Pau Juvillà fue condenado por el Tribunal Superior de Justicia de Catalunya (TSJC) a seis meses de inhabilitación y una multa de 1.080 euros por no retirar un lazo amarillo de su despacho de la Paeria de Lleida, de la cual era regidor durante las elecciones municipales del 2019. A partir de aquí, la Junta Electoral Central (JEC) instó al Parlament a ejecutar la inhabilitación del ahora diputado, con el plazo de este viernes para su cumplimiento efectivo, sin esperar a que el Tribunal Supremo resolviera las cautelares que tanto el Parlament como el mismo Juvillà le han pedido. La retirada del escaño al representante de la CUP supone una interferencia externa inaceptable y desproporcionada por parte de un órgano administrativo como la JEC. Además, según el reglamento del Parlament, el caso en cuestión no cumple ninguno de los supuestos para hacer perder el escaño a Juvillà o para que sea suspendido. Así pues, el fondo de la cuestión resulta evidente: Juvillà tendría que continuar siendo diputado.

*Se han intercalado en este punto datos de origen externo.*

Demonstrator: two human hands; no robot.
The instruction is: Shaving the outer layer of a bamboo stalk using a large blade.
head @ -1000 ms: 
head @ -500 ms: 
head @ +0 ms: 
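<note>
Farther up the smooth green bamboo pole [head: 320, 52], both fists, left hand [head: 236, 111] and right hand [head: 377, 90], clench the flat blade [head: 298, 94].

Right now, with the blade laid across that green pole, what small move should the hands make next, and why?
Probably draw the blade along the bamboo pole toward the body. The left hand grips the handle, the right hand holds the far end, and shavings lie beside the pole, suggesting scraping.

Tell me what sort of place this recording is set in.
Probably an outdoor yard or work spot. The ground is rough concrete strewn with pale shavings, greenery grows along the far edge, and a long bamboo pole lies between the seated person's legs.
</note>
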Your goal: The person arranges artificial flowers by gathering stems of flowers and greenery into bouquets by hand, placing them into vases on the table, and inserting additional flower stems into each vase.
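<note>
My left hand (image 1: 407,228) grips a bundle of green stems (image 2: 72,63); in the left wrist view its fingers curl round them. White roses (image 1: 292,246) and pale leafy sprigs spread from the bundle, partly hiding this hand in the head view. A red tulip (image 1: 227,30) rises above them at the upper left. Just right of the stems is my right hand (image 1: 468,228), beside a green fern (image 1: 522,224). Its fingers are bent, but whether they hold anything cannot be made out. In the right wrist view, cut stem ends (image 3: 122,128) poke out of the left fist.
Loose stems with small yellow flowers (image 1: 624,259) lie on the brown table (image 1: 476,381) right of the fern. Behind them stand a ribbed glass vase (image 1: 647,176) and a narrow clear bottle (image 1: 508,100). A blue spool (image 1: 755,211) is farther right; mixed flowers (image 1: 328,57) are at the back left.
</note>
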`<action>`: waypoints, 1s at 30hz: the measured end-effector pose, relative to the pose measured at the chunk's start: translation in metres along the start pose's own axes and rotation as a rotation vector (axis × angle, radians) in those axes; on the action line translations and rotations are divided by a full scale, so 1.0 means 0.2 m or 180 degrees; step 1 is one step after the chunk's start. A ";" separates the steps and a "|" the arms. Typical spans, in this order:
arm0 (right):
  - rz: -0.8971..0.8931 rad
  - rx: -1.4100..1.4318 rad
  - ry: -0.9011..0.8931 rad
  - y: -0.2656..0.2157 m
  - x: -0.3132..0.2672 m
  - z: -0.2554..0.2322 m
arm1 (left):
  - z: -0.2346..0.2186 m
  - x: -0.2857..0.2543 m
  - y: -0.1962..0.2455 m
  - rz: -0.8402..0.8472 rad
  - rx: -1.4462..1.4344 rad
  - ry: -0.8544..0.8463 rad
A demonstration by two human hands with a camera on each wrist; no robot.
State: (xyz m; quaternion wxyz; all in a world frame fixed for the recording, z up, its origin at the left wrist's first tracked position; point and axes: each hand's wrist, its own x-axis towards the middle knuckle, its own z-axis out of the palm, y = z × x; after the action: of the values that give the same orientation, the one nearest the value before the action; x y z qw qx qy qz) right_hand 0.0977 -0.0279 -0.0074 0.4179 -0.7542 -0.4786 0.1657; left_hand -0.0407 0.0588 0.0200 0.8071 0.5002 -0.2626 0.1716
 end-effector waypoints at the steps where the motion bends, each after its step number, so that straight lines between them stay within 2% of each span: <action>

A partir de aquí, entramos ya en las formas y la estrategia política. En este terreno, una vez más se ha gesticulado para acabar con el mismo resultado prosaico que ya se dio en el caso del entonces presidente de la Generalitat Quim Torra. En términos shakespearianos, se puede decir que nuevamente se ha producido mucho ruido simbólico y pocas nueces. Se ha flirteado con una suspensión de la vida parlamentaria y se ha apelado al reglamento para no retirar el escaño hasta que haya una sentencia firme. Pero, en la práctica, con el argumento previsible y lógico de no perjudicar a los funcionarios que tendrían que desobedecer, tal como se apunta en el dictamen de la comisión del Estatuto de los Diputados hecho público este miércoles, todo indica que Juvillà será desposeído de sus derechos como diputado. Un final que estaba escrito desde el principio. Antes con Torrent de presidente de la cámara y el caso de Torra, y ahora con Borràs, el resultado acabará siendo el mismo.
Cuando los gestos simbólicos de aparente resistencia cuestan tanto de sacar adelante y son tan efímeros y desgastadores, valdría más ahorrárselos y ser claros y transparentes con la opinión pública: a estas alturas del choque soberanista con el Estado, y de la represión que este aplica, la gente ya es bastante madura para entender cuál es la situación real y cuál es el desequilibrio de fuerzas. Estrellarse una y otra vez contra el muro legal de la judicialización política es una vía que instala la política catalana, y más en concreto al independentismo, en la frustración y la impotencia permanentes. El mensaje es de pesimismo y de parálisis, un mensaje que traspasa el mismo Parlament y que, se quiera o no, se hace extensivo a la misma acción del gobierno de coalición independentista. Quizás sí que este juego parlamentario –por otro lado de difícil comprensión para el público no avezado– hace más visible la injusticia, pero a un coste demasiado elevado, que entre otras cosas debilita a la misma institución y que, en paralelo, muestra las dificultades de la reconstrucción de cualquier tipo de unidad real de acción soberanista, tal como se ha visto este miércoles mismo con el plantón de la CUP al presidente Aragonès en la primera reunión prevista precisamente para reconstruir consensos.